Word for word, transcribe all the entries shown below.

[Data in this exercise]
++++++++++++++++++++

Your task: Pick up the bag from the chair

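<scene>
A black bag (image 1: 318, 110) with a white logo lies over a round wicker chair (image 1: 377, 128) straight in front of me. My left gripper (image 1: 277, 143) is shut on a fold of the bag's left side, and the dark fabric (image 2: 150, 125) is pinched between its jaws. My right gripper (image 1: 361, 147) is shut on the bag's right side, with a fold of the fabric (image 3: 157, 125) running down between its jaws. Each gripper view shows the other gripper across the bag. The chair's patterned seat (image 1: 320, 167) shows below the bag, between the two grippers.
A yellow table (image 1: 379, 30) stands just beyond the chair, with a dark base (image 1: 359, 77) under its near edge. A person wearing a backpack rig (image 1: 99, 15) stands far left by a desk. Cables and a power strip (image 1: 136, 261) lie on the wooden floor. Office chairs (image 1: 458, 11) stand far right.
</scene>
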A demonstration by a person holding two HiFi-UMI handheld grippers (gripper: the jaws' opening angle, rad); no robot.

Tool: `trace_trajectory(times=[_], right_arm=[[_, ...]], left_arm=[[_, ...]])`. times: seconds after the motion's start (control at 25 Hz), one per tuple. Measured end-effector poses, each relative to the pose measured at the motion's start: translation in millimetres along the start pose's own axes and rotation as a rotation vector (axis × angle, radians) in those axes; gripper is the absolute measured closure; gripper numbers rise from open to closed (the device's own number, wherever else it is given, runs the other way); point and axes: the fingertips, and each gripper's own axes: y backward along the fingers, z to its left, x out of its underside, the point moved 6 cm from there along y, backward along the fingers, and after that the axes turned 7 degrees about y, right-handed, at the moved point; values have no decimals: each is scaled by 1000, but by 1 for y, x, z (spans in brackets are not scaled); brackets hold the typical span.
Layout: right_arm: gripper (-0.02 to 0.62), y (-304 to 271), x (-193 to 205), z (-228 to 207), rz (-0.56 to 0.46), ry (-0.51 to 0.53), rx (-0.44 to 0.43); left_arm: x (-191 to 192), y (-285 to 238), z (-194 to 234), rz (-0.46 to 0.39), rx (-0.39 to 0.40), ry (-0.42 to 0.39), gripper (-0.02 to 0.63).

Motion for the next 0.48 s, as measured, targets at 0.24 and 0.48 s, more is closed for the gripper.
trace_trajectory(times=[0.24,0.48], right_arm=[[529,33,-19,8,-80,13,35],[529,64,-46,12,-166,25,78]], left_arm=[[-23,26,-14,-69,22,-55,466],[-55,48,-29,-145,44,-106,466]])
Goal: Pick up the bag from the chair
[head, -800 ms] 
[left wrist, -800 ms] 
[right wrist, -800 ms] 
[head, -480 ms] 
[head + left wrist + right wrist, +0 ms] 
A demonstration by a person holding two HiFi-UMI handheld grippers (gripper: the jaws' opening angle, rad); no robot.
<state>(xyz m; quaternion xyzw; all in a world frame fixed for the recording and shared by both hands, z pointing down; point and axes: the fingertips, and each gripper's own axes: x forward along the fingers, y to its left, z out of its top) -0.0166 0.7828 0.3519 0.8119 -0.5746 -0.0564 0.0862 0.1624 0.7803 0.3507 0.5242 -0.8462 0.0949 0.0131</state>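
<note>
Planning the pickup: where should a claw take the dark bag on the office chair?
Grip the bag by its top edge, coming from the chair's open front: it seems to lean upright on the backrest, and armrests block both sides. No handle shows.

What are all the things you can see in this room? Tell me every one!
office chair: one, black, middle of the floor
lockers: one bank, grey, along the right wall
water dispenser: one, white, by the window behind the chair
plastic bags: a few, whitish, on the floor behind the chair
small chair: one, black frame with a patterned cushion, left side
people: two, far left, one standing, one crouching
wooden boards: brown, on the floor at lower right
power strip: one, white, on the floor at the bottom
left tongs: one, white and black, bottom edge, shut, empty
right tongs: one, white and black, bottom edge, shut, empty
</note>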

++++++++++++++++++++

[Finished task]
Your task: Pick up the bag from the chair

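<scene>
A black bag (image 1: 318, 110) with a white logo lies over a round wicker chair (image 1: 377, 128) straight in front of me. My left gripper (image 1: 277, 143) is shut on a fold of the bag's left side, and the dark fabric (image 2: 150, 125) is pinched between its jaws. My right gripper (image 1: 361, 147) is shut on the bag's right side, with a fold of the fabric (image 3: 157, 125) running down between its jaws. Each gripper view shows the other gripper across the bag. The chair's patterned seat (image 1: 320, 167) shows below the bag, between the two grippers.
A yellow table (image 1: 379, 30) stands just beyond the chair, with a dark base (image 1: 359, 77) under its near edge. A person wearing a backpack rig (image 1: 99, 15) stands far left by a desk. Cables and a power strip (image 1: 136, 261) lie on the wooden floor. Office chairs (image 1: 458, 11) stand far right.
</scene>
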A demonstration by a person holding two HiFi-UMI handheld grippers (gripper: the jaws' opening angle, rad); no robot.

Tool: `trace_trajectory(times=[_], right_arm=[[_, ...]], left_arm=[[_, ...]])`. times: seconds after the motion's start (control at 25 Hz), one per tuple. Measured end-effector poses, each relative to the pose measured at the motion's start: translation in millimetres along the start pose's own axes and rotation as a rotation vector (axis × angle, radians) in those axes; gripper is the absolute measured closure; gripper numbers rise from open to closed (the device's own number, wherever else it is given, runs the other way); point and axes: the fingertips, and each gripper's own axes: y backward along the fingers, z to its left, x out of its underside, the point moved 6 cm from there along y, backward along the fingers, and after that the axes turned 7 degrees about y, right-handed, at the moved point; values have no decimals: each is scaled by 1000, but by 1 for y, x, z (spans in brackets are not scaled); brackets hold the typical span.
Layout: right_arm: gripper (-0.02 to 0.62), y (-304 to 271), x (-193 to 205), z (-228 to 207), rz (-0.56 to 0.46), ry (-0.51 to 0.53), rx (-0.44 to 0.43); left_arm: x (-191 to 192), y (-285 to 238), z (-194 to 234), rz (-0.46 to 0.39), rx (-0.39 to 0.40), ry (-0.42 to 0.39), gripper (-0.02 to 0.63).

Motion for the next 0.48 s, as measured, targets at 0.24 and 0.48 s, more is closed for the gripper.
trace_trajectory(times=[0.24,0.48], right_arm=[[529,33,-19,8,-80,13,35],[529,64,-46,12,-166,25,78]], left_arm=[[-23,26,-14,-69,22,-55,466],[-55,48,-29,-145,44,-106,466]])
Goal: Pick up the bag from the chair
[head, -800 ms] 
[left wrist, -800 ms] 
[right wrist, -800 ms] 
[head, -480 ms] 
[head + left wrist + right wrist, +0 ms] 
A demonstration by a person holding two HiFi-UMI handheld grippers (gripper: the jaws' opening angle, rad); no robot.
<state>(xyz m; quaternion xyzw; all in a world frame fixed for the recording and shared by both hands, z pointing down; point and axes: the fingertips, and each gripper's own axes: x forward along the fingers, y to its left, z out of its top) -0.0166 0.7828 0.3519 0.8119 -0.5746 -0.0564 0.0862 0.1624 0.7803 0.3507 0.5242 -0.8462 0.0949 0.0131</state>
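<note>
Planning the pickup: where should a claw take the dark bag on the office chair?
Grip the bag by its top edge, coming from the chair's open front: it seems to lean upright on the backrest, and armrests block both sides. No handle shows.

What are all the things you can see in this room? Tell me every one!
office chair: one, black, middle of the floor
lockers: one bank, grey, along the right wall
water dispenser: one, white, by the window behind the chair
plastic bags: a few, whitish, on the floor behind the chair
small chair: one, black frame with a patterned cushion, left side
people: two, far left, one standing, one crouching
wooden boards: brown, on the floor at lower right
power strip: one, white, on the floor at the bottom
left tongs: one, white and black, bottom edge, shut, empty
right tongs: one, white and black, bottom edge, shut, empty
</note>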

This exercise is complete.